▶ [Problem description] Return exactly the lines below, starting with the one that has "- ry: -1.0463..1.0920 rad" and going on through the one that has "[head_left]".

━━━ Data for processing

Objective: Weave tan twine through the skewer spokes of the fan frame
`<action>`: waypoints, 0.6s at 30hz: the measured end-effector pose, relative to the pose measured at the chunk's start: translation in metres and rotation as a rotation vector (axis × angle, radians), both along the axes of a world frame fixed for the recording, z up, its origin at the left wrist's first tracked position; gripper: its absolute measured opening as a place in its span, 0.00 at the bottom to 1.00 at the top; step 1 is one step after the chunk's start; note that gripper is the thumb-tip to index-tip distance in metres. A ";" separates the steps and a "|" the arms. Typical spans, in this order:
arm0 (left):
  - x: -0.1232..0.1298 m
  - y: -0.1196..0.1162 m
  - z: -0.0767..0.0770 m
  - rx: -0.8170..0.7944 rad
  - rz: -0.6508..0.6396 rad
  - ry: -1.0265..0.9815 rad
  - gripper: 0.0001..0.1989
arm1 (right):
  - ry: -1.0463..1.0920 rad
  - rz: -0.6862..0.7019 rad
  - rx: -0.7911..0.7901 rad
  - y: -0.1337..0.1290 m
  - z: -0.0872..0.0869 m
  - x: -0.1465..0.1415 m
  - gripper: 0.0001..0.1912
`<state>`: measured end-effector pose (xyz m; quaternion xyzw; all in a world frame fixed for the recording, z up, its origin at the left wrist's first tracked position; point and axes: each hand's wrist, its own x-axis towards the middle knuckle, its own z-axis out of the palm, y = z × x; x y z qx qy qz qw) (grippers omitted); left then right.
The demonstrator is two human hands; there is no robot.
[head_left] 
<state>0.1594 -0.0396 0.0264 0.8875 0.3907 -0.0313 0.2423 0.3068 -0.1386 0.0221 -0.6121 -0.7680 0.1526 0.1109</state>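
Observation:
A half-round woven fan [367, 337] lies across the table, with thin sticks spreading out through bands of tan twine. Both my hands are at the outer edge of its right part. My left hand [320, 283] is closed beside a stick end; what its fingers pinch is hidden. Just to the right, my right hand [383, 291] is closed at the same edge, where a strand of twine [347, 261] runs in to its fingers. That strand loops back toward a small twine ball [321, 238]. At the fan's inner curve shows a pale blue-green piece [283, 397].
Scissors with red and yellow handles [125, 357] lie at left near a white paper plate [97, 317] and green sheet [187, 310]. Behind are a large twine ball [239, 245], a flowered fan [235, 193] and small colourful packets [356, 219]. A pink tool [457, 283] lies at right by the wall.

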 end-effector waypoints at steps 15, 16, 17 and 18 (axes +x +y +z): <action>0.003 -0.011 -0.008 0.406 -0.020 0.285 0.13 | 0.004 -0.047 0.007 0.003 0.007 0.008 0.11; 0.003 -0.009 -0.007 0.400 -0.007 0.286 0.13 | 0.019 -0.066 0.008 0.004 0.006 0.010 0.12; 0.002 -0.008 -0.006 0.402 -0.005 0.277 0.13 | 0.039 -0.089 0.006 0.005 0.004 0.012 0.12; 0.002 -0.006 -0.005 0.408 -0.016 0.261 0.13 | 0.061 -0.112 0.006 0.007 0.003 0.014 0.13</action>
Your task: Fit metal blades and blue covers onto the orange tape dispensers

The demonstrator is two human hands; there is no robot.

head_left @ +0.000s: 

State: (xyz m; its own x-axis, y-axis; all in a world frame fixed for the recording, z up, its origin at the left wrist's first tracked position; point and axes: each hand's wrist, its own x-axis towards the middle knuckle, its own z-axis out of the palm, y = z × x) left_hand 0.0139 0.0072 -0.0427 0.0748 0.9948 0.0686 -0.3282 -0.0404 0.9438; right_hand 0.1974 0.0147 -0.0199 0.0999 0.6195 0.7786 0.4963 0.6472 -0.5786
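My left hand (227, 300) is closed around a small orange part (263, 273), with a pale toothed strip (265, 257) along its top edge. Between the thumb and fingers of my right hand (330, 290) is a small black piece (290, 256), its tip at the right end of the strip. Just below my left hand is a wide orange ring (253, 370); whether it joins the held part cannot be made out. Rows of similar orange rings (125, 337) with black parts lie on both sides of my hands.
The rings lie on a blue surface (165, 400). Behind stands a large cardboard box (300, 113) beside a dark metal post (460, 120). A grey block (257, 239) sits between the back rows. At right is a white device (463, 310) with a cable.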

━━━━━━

▶ [Solution to the problem]
  - ry: -1.0463..1.0920 rad
  - rz: -0.6862..0.7019 rad
  - rx: -0.7911..0.7901 rad
  - y: -0.1337..0.1290 m
  - z: -0.0872..0.0869 m
  - x: -0.1465..0.1415 m
  - gripper: 0.0001..0.1912
`<state>`: measured end-effector pose (xyz m; quaternion xyzw; all in a world frame fixed for the recording, z up, its origin at the left wrist's first tracked position; point and axes: each hand's wrist, its own x-axis towards the middle knuckle, its own z-axis out of the palm, y = z × x; x y z qx qy qz qw) (grippers omitted); left then right.
The demonstrator is two human hands; there is no robot.
[head_left] 

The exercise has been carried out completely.